**Exercise objective**
Please give the number of lines that hold the string "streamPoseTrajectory" in the listing, without any other words.
::::::::::
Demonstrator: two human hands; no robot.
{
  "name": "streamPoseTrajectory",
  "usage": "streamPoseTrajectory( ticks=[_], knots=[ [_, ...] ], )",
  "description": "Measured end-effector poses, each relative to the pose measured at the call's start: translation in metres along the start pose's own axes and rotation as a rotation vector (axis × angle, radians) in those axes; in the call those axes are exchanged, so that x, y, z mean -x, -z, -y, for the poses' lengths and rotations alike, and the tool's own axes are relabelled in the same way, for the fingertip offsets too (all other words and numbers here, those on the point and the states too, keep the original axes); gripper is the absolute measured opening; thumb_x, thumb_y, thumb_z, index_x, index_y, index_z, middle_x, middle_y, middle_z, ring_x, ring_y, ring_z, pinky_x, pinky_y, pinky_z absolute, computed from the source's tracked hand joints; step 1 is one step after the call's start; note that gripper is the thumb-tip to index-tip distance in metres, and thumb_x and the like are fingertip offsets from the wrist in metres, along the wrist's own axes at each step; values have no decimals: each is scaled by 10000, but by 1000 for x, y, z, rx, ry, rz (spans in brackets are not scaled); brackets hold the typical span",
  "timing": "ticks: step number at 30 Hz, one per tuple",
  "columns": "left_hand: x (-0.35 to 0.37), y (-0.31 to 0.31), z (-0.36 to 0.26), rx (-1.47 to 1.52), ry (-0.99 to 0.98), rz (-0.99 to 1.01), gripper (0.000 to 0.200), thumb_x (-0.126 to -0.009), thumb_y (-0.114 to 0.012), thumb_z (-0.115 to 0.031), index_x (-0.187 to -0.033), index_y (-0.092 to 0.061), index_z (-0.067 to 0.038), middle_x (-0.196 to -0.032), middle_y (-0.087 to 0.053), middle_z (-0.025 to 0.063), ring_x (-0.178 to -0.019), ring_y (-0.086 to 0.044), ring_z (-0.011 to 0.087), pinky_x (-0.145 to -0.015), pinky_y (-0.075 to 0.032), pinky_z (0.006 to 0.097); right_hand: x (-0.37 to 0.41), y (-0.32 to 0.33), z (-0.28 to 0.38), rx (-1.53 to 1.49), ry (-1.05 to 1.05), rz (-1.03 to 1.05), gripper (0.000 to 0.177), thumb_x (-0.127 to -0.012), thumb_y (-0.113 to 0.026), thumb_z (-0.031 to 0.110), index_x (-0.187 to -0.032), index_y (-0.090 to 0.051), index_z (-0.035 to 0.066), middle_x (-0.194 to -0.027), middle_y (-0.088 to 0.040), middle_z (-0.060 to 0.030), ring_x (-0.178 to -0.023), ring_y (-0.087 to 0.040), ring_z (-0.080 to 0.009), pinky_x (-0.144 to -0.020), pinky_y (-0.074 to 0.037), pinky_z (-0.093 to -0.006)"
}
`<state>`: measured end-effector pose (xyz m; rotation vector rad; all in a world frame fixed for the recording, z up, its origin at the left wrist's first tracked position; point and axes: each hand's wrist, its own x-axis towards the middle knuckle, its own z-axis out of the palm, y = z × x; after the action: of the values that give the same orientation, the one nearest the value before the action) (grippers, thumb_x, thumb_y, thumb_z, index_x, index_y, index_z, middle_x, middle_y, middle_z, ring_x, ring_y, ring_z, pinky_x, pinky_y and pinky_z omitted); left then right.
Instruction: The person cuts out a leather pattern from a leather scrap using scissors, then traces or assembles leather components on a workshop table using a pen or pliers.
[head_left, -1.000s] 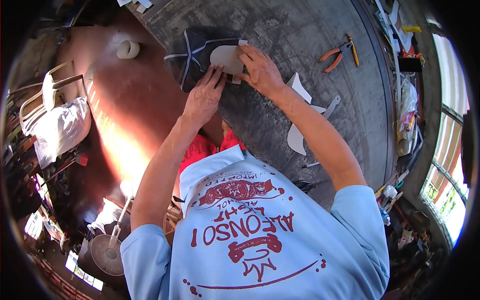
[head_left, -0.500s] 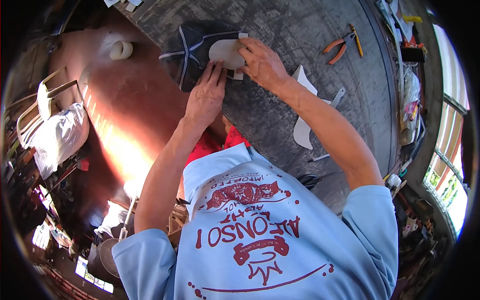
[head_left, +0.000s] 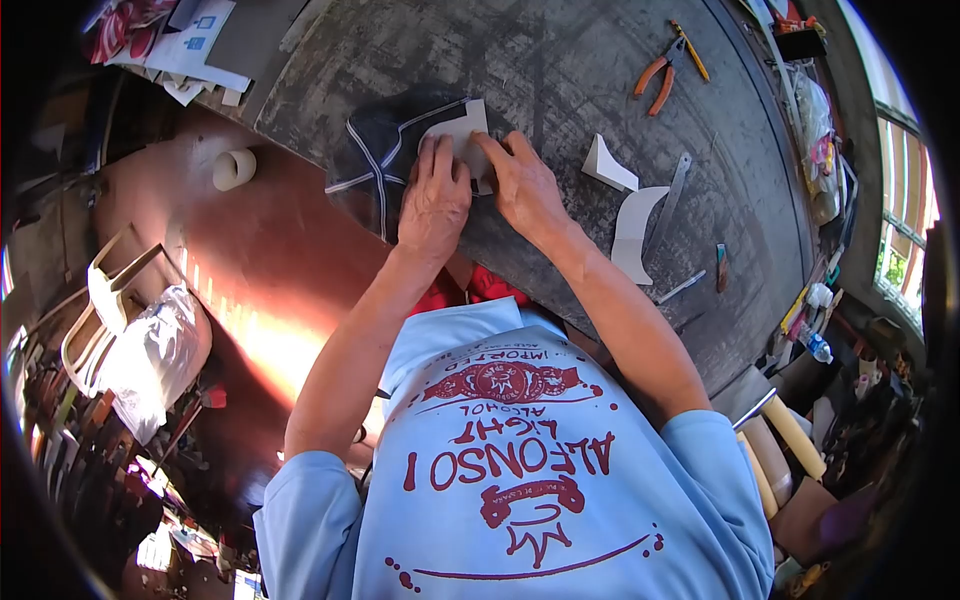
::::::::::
**Output for this task**
2